[Your goal]
Write the records out again, exactly as they stand below.
====== Records supplied
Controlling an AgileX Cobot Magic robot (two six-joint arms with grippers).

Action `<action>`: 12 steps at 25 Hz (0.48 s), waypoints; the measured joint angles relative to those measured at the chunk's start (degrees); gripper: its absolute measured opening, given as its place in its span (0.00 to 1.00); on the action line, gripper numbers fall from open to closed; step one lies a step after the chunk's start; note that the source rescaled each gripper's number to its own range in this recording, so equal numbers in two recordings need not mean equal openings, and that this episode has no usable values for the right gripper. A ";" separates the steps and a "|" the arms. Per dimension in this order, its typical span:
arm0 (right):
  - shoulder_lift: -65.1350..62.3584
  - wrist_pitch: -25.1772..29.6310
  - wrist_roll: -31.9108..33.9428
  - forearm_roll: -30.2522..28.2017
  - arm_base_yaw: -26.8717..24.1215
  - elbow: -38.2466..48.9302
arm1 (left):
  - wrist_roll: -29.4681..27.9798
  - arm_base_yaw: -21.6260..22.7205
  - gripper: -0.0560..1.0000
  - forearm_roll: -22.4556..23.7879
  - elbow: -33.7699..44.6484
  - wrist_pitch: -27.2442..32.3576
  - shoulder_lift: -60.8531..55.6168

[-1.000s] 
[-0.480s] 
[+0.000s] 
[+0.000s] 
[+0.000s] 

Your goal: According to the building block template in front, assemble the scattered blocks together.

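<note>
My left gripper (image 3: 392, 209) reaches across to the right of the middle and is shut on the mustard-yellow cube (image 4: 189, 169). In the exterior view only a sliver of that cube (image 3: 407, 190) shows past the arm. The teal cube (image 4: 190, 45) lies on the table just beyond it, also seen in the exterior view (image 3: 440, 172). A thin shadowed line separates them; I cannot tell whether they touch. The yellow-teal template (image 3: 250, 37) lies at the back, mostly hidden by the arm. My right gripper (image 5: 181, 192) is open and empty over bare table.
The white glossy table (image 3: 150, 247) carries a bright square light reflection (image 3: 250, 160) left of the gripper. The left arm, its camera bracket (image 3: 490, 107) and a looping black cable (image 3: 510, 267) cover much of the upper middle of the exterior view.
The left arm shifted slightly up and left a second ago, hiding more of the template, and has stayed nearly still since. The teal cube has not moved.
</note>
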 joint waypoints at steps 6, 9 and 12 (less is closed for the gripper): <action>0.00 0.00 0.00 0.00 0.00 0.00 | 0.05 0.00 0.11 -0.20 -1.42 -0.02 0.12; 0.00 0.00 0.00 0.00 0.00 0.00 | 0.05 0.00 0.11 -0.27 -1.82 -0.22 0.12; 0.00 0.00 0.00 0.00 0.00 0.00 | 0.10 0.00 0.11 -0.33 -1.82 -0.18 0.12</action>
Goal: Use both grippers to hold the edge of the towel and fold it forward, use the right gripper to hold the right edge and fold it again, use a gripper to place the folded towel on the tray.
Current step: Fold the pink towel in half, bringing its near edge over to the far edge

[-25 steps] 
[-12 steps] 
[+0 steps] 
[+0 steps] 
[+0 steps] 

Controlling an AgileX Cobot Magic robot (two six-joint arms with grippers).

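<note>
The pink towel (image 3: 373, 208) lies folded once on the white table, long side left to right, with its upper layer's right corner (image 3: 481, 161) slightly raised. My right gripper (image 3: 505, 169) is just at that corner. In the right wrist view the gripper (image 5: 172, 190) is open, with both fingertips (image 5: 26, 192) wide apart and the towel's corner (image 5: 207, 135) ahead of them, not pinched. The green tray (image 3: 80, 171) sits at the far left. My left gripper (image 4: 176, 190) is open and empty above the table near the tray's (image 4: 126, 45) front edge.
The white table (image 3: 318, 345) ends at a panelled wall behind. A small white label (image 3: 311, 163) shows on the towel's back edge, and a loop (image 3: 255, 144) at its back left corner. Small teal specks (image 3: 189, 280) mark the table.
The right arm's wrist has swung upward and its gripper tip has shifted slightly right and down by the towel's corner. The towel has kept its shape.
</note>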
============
[Expected answer]
Controlling an AgileX Cobot Magic robot (two six-joint arms with grippers).

Action `<action>`: 12 steps at 25 Hz (0.48 s), waypoints; the measured joint angles relative to those measured at the chunk's start (degrees); gripper: its absolute measured opening, given as its place in its span (0.00 to 1.00); on the action line, gripper numbers fall from open to closed; step one lies a step after the chunk's start; note that the source rescaled each gripper's number to its own range in this recording, so equal numbers in two recordings need not mean equal openings, and that this episode has no usable values for the right gripper. A ";" separates the steps and a "|" the arms. Per dimension in this order, its typical span:
arm0 (right):
  - shoulder_lift: -65.1350..62.3584
  - wrist_pitch: -25.1772..29.6310
  - wrist_roll: -31.9108..33.9428
  - forearm_roll: -30.2522..28.2017
  - arm_base_yaw: -26.8717..24.1215
  - elbow: -38.2466..48.9302
arm1 (left):
  - wrist_roll: -29.4681..27.9798
  - arm_base_yaw: -21.6260..22.7205
  - gripper: -0.0560..1.0000
  - forearm_roll: -22.4556..23.7879
  - elbow: -33.7699..44.6484
  - wrist_pitch: -27.2442..32.3576
  - shoulder_lift: -60.8531..55.6168

[-1.000s] 
[-0.480s] 
[+0.000s] 
[+0.000s] 
[+0.000s] 

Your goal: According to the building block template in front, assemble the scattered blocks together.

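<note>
My left gripper (image 3: 392, 209) reaches across to the right of the middle and is shut on the mustard-yellow cube (image 4: 189, 169). In the exterior view only a sliver of that cube (image 3: 407, 190) shows past the arm. The teal cube (image 4: 190, 45) lies on the table just beyond it, also seen in the exterior view (image 3: 440, 172). A thin shadowed line separates them; I cannot tell whether they touch. The yellow-teal template (image 3: 250, 37) lies at the back, mostly hidden by the arm. My right gripper (image 5: 181, 192) is open and empty over bare table.
The white glossy table (image 3: 150, 247) carries a bright square light reflection (image 3: 250, 160) left of the gripper. The left arm, its camera bracket (image 3: 490, 107) and a looping black cable (image 3: 510, 267) cover much of the upper middle of the exterior view.
The left arm shifted slightly up and left a second ago, hiding more of the template, and has stayed nearly still since. The teal cube has not moved.
</note>
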 joint waypoints at steps 6, 9 and 12 (less is closed for the gripper): <action>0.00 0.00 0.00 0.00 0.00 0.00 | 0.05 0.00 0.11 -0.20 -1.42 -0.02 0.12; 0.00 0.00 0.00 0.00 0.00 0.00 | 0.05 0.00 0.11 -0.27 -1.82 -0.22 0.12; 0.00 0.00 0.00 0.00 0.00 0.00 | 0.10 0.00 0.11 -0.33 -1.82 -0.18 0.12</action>
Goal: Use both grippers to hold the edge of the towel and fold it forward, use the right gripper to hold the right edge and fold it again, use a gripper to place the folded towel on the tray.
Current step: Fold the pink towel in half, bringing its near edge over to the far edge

[-25 steps] 
[-12 steps] 
[+0 steps] 
[+0 steps] 
[+0 steps] 

Controlling an AgileX Cobot Magic robot (two six-joint arms with grippers).

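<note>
The pink towel (image 3: 373, 208) lies folded once on the white table, long side left to right, with its upper layer's right corner (image 3: 481, 161) slightly raised. My right gripper (image 3: 505, 169) is just at that corner. In the right wrist view the gripper (image 5: 172, 190) is open, with both fingertips (image 5: 26, 192) wide apart and the towel's corner (image 5: 207, 135) ahead of them, not pinched. The green tray (image 3: 80, 171) sits at the far left. My left gripper (image 4: 176, 190) is open and empty above the table near the tray's (image 4: 126, 45) front edge.
The white table (image 3: 318, 345) ends at a panelled wall behind. A small white label (image 3: 311, 163) shows on the towel's back edge, and a loop (image 3: 255, 144) at its back left corner. Small teal specks (image 3: 189, 280) mark the table.
The right arm's wrist has swung upward and its gripper tip has shifted slightly right and down by the towel's corner. The towel has kept its shape.
</note>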

This exercise is now finished.